Records excerpted from a collection:

★ ★ ★ ★ ★

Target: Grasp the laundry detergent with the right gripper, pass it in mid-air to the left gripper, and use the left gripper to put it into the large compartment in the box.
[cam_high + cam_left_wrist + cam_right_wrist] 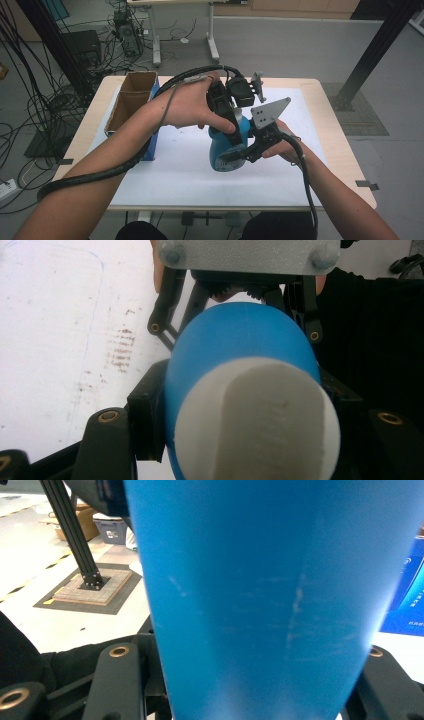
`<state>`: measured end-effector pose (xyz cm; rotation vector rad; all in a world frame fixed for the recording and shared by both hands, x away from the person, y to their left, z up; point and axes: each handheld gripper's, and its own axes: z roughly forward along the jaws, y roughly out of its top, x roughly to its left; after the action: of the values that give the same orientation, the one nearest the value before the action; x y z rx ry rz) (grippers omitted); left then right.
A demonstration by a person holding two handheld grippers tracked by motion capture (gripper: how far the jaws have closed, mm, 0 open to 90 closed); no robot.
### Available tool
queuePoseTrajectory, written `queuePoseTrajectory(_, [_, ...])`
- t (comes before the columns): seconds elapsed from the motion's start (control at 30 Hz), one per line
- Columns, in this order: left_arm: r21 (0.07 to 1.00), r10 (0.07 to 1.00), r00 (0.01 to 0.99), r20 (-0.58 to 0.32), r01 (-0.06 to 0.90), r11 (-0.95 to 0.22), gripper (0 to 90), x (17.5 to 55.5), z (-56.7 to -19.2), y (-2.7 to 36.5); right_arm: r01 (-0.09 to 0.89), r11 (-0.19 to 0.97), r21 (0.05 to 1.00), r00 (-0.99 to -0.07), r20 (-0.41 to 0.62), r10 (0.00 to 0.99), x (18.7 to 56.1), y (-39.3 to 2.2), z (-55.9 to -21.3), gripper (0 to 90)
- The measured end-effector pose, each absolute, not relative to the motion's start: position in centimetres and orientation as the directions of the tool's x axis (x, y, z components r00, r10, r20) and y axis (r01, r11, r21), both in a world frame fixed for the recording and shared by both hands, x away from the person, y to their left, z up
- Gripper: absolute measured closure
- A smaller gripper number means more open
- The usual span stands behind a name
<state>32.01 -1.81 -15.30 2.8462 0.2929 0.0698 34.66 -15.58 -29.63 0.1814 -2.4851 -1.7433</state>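
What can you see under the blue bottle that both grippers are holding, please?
Under the blue bottle lies a white mat on the table; the patch directly beneath is hidden by the bottle and right gripper.

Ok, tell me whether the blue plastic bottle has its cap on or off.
On: a white cap sits on the blue plastic bottle, gripped by left gripper and right gripper.

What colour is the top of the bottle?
The cap is white, on a blue bottle. The left gripper view shows it best.
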Motion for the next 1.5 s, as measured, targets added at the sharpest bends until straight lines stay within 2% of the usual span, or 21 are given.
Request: queuePoseTrajectory(1.5, [0.268,0.216,0.976,0.022,0.202,-0.942,37.5,32.09,-15.08,-2.1,-0.042,0.331,0.943,-0.987,0.012,-0.16,34.83,-15.63,-29.51,43.7])
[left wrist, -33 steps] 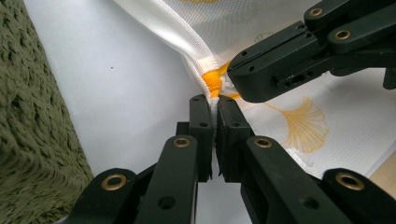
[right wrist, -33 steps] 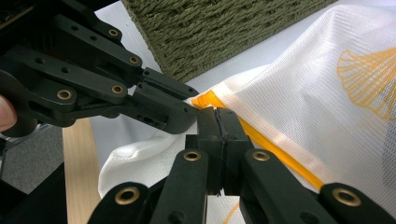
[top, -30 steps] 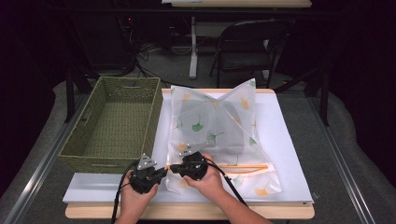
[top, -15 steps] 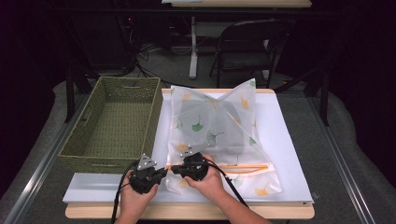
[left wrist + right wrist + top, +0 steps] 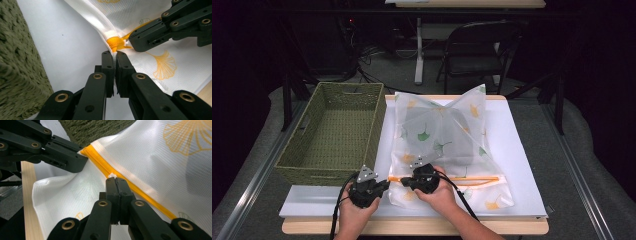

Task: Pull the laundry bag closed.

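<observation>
Mesh bag (image 5: pixel 447 145) with an orange zipper (image 5: pixel 130 183) is lying low in the frame's centre on the white worktop (image 5: pixel 522 150). Left hand-held gripper (image 5: pixel 114 53) is pinching the bag's corner by the zipper end; right hand-held gripper (image 5: pixel 115 179) is clamping the white zipper pull (image 5: pixel 112 175). Green basket (image 5: pixel 337 132) is sitting upper left.

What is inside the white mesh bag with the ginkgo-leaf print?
Through the mesh bag a dark, flat shape shows faintly; the fabric veils it, so what it is cannot be told.

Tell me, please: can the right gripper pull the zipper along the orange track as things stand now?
Probably yes. The right gripper is shut on the white zipper pull, the orange zipper track lies bare, and the left gripper pins the mesh bag edge.
</observation>
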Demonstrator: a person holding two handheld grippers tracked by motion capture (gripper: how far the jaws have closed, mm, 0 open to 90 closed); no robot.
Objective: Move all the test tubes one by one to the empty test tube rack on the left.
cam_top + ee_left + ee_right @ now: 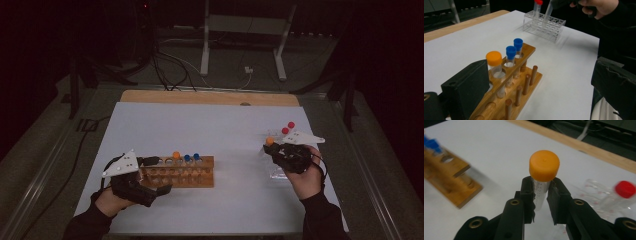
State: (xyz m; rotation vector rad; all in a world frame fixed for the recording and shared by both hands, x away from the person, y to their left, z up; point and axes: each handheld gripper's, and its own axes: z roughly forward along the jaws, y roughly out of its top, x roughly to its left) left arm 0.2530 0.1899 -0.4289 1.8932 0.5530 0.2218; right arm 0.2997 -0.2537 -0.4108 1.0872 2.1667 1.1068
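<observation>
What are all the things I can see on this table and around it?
Wooden rack: one, brown, near left of the table, steadied by the left claw.
Orange-capped tube in wooden rack: one, left end of the filled holes.
Blue-capped tubes: two, beside it in the same rack.
Clear plastic rack: one, see-through, right side of the table.
Red-capped tubes: two, standing in the clear rack.
Held orange-capped tube: one, lifted above the table.
Table: one, white top, wooden far edge.
Left claw: black, at the wooden rack.
Right claw: black, shut on the held tube.
</observation>
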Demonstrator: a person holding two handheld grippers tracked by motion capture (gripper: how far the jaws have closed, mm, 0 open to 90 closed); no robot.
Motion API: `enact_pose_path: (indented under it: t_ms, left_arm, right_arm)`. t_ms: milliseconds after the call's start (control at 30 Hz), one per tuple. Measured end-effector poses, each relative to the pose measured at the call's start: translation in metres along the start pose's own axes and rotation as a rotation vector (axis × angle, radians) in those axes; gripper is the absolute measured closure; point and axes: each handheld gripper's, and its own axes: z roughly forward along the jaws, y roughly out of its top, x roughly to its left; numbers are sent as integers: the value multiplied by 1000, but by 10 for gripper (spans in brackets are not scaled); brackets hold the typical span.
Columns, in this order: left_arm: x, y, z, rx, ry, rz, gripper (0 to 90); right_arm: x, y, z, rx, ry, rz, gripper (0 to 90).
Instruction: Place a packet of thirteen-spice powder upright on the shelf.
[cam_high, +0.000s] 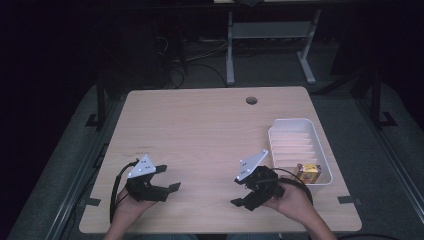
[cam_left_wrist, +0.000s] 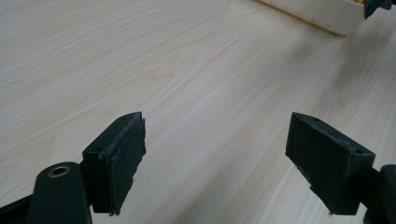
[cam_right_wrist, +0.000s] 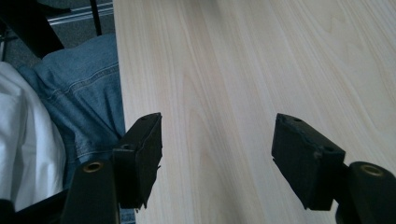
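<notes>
Two black grippers, left gripper (cam_high: 171, 178) and right gripper (cam_high: 239, 192), are held open and empty over the pale wooden counter (cam_high: 200, 130); one white slotted plastic tray (cam_high: 320, 146) holds one yellow box (cam_high: 308, 173).

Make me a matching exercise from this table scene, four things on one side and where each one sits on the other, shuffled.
Things:
1. left gripper
2. right gripper
3. white tray
4. yellow box

Places:
A. at the table's right edge
B. in the tray's near end
C. near the table's front left corner
D. just left of the tray, front of the table

Pairs: 1-C, 2-D, 3-A, 4-B
</notes>
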Motion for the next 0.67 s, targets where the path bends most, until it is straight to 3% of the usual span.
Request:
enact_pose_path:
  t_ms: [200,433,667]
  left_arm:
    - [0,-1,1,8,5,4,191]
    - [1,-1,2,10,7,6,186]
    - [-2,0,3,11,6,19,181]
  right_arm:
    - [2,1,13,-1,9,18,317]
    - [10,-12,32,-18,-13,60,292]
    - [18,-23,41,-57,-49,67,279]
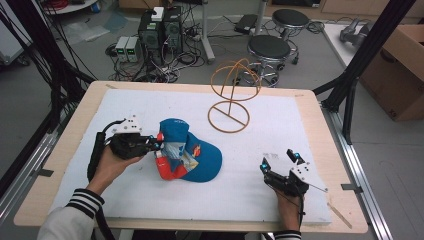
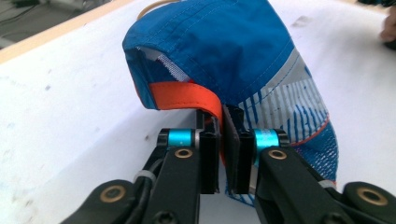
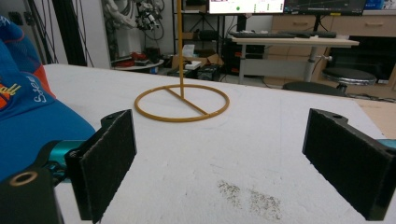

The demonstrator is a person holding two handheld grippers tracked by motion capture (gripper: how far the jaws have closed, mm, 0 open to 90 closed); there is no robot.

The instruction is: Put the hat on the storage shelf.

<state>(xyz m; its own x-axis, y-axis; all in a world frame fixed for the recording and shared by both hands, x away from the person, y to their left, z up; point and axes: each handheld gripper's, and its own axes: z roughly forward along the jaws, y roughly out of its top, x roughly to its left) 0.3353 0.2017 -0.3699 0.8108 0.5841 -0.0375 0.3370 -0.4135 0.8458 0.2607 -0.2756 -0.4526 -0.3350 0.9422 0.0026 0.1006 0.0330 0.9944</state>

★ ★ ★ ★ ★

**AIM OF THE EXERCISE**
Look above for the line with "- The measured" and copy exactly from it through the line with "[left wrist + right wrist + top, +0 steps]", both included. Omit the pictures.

**RESPONSE**
- The measured end-effector pose, each absolute, not relative to the motion's start: position in centimetres and orientation as the directions of the tool's x axis (x, y, z components r00, r10, r20) and y axis (r01, r11, r21), both in a world frame fixed for the recording and shared by both hands, x away from the person, y to their left, z up
- Gripper: absolute measured closure
- A smaller gripper number means more open
- The usual span stands behind a name
<state>32.01 -1.81 -15.30 2.8462 0.2929 0.0698 34.66 -15.58 -29.63 0.1814 -2.4851 -1.7433</state>
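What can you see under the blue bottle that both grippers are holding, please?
Under the blue bottle lies a white mat on the table; the patch directly beneath is hidden by the bottle and right gripper.

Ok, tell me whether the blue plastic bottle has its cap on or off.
On: a white cap sits on the blue plastic bottle, gripped by left gripper and right gripper.

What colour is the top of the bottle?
The cap is white, on a blue bottle. The left gripper view shows it best.
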Motion for the next 1.5 s, as measured, targets added at the sharpest bends until straight lines stay within 2% of the usual span, or 21 are given.
Request: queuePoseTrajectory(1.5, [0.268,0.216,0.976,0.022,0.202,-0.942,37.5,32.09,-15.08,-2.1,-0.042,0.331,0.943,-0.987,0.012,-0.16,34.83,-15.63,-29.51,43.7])
[left wrist, -33 steps] 
[right wrist, -33 steps] 
[top, -30 steps] 
[top, -15 steps] 
[left wrist + right wrist + top, +0 steps] 

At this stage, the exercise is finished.